* _TASK INSTRUCTIONS_
When you copy the data, keep every word exactly as it is and leave the pictures out.

####################

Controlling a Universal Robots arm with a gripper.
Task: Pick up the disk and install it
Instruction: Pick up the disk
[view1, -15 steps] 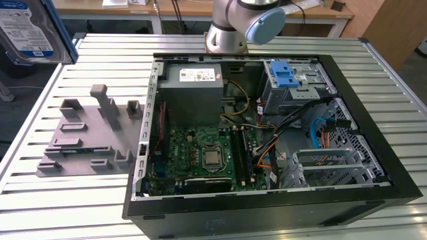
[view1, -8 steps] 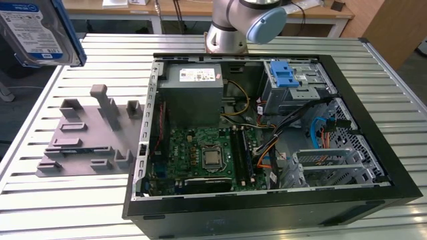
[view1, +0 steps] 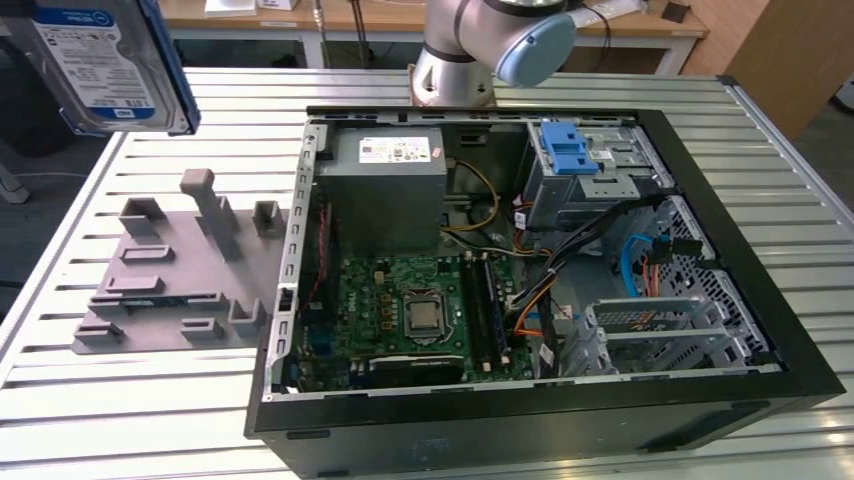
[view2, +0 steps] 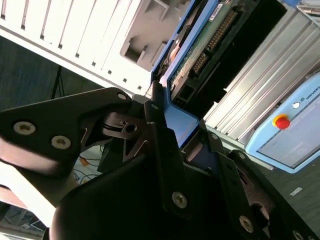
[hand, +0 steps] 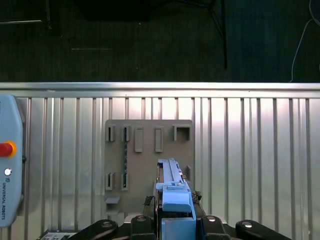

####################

* _ANSWER TO THE EXERCISE_
Controlling a Universal Robots arm with a gripper.
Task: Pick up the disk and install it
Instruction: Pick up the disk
[view1, -15 steps] 
[view1, -8 steps] 
[view1, +0 steps] 
[view2, +0 steps] 
[hand, +0 steps] 

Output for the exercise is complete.